-Un collar de costilla -decía, con un tono pensativo-. Leí una vez que es el regalo más romántico. Un hombre dándole a una mujer un pedazo de sí mismo, tomado de la parte de su cuerpo más cercana a su corazón.
Suspiró teatralmente.
-Pero por supuesto, nunca podría pedir algo tan precioso, especialmente no de ti, Santiago.
Mi sangre se heló. Sabía lo que venía.
-Lo sé -respondió la voz de Santiago, una respuesta baja y automática a su cebo manipulador.
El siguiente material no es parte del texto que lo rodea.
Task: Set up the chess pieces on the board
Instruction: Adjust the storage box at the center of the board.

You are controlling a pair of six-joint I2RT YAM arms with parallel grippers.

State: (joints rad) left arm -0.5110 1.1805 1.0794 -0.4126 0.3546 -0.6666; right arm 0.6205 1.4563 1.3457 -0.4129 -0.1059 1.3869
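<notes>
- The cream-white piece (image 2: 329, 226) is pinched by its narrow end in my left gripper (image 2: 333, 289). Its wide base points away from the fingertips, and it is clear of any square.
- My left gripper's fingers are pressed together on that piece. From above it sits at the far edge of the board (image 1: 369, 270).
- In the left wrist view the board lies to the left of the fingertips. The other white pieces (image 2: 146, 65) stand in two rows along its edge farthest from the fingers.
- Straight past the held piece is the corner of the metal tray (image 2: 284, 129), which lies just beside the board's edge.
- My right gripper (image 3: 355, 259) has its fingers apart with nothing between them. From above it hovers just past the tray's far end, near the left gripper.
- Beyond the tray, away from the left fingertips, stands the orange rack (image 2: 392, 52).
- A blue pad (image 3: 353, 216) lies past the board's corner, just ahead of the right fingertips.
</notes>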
-Oh, no seas tonto -dijo Ximena, su voz ligera y burlona-. Nunca querría que te hicieras daño por mí. No soy digna de ello. Solo soy una chica pobre...
-Eres digna de todo -interrumpió Santiago, su voz espesa con una emoción que me dio ganas de vomitar-. Eres digna de mi vida, Ximena.
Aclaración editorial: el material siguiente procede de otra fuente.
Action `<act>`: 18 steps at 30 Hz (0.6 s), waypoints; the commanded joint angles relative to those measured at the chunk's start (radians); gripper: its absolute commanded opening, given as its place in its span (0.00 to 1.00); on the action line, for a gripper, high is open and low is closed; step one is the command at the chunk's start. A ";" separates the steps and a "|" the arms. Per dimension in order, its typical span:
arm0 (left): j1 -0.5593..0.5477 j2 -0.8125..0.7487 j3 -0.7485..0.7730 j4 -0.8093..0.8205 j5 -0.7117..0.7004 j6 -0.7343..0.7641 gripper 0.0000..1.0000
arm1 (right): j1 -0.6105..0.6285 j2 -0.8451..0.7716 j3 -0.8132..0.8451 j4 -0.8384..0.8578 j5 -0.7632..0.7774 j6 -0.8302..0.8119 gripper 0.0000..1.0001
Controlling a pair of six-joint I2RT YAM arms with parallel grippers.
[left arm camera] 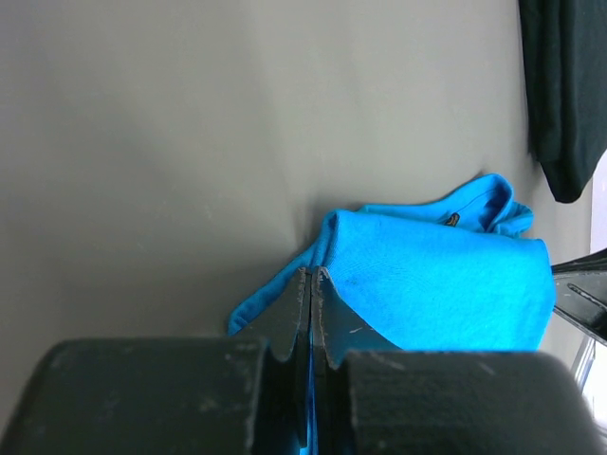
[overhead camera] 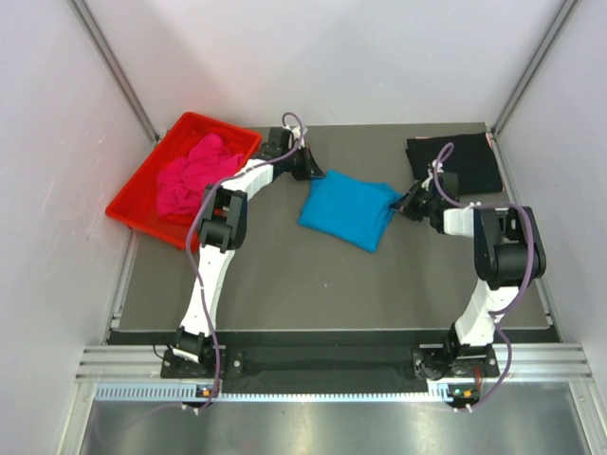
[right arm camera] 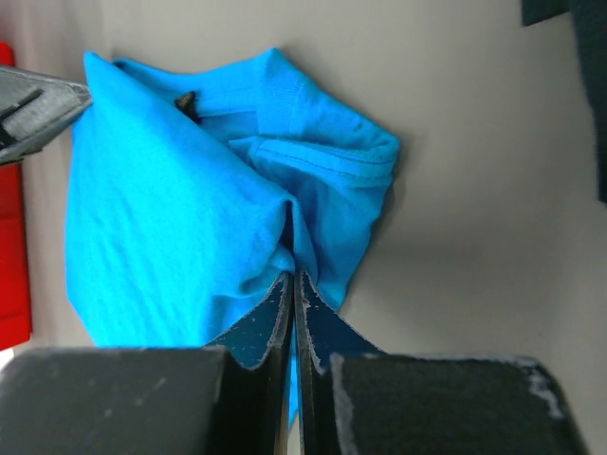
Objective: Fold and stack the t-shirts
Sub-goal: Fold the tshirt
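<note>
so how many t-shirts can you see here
3. The blue t-shirt is mid-table, held by the left claw and right claw; black t-shirt at the far right corner; pink t-shirt bunched in the red tray, far left. That heap could hide another.

The dark grey table mat [overhead camera: 332, 284] is flat and matte, and its near half is bare. Three things lie directly on it. A turquoise-blue t-shirt [overhead camera: 349, 210] sits just past the centre towards 12 o'clock, bunched into a rough, skewed rectangle. A black t-shirt [overhead camera: 460, 161] lies folded flat in the 2 o'clock corner, well apart from the blue one. A red plastic tray [overhead camera: 142, 204] sits at 10 o'clock, turned askew, its outer side reaching past the mat's left edge.
</note>
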 commanded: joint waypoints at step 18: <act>0.033 0.010 -0.001 0.025 -0.101 0.006 0.00 | -0.037 -0.099 -0.046 0.103 -0.038 0.004 0.01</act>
Las palabras me golpearon más fuerte que el candelabro.
Este era Santiago. El mismo Santiago que, cuando yo tenía ocho años, me encontró llorando después de caerme de la bicicleta y rasparme la rodilla. Me había llevado en brazos hasta casa, susurrando: "No llores, Sofi. Nunca dejaré que nada te vuelva a hacer daño".
Era el más gentil de los tres. El más considerado.
O eso había pensado.
¿Había sido todo una mentira? ¿Fui solo un reemplazo hasta que alguien mejor, alguien como Ximena, apareció?
Recordé todas las veces que me había desvivido por complacerlo, por ganarme sus elogios. Recordé tolerar las crueldades mezquinas de Ximena, sus constantes exigencias, todo porque Santiago me pedía que "fuera amable con ella".
Las yemas de mis dedos temblaban. Las lágrimas se deslizaron por las comisuras de mis ojos, calientes contra mi piel fría.
La anestesia comenzaba a hacer efecto, pero no podía adormecer el dolor. No el dolor físico, y ciertamente no la agonía en mi alma.
Oí la voz de Santiago de nuevo, ahora aguda y clínica.
-Doctor, ¿cuántas de sus costillas están rotas?
-Tres, señor De la Torre. En su lado izquierdo.
Hubo una pausa.
Luego, la voz de Santiago, desprovista de toda calidez, de toda humanidad.
-Sáquele una.
El doctor sonó sorprendido.
-¿Señor De la Torre? No entiendo.
-Quiero que le extraiga quirúrgicamente una de sus costillas rotas -declaró Santiago rotundamente-. Se la voy a dar a Ximena. Va a hacer un collar con ella.
-Pero... señor, ¡eso es completamente innecesario! Los huesos sanarán por sí solos. No hay ninguna razón médica para extraerla. Sería un acto de...
-Soy su hermano -interrumpió Santiago, su voz como el acero-. Soy su tutor legal en este asunto. Hará lo que le digo, o me encargaré personalmente de que este hospital pierda hasta el último centavo de la financiación de la familia De la Torre. ¿Queda claro?
Hubo un silencio ahogado.
-...Sí, señor De la Torre.
Luego oí la voz dulce y venenosa de Ximena de nuevo.
-¡Oh, Santiago, gracias! Pero... ¿y si Sofía se entera? Se pondrá tan triste.
-No se enterará -la tranquilizó Santiago-. Me aseguraré de ello. Este será nuestro pequeño secreto.
Oí cada palabra.
Cada una de las palabras que me destrozaban el alma.
No era solo que no me amara. Era que me mutilaría por ella. Tomaría un pedazo de mi cuerpo, un pedazo de mi dolor, y lo convertiría en una baratija para su verdadero amor.
Él sabía que yo le tenía pánico al dolor. Lo sabía. Cuando me rompí el brazo a los doce años, me sostuvo la mano todo el tiempo en el hospital, prometiéndome que nunca me dejaría sentir un dolor así de nuevo.
Otra mentira.
Mis dedos estaban helados. Sentía el corazón como si estuviera sumergido en un océano congelado.
Intenté gritar, protestar, pero mi cuerpo estaba demasiado pesado, mi garganta paralizada por las drogas.
Lo último que sentí antes de que el mundo se volviera completamente negro fue el aire frío y estéril del quirófano mientras me llevaban a través de las puertas.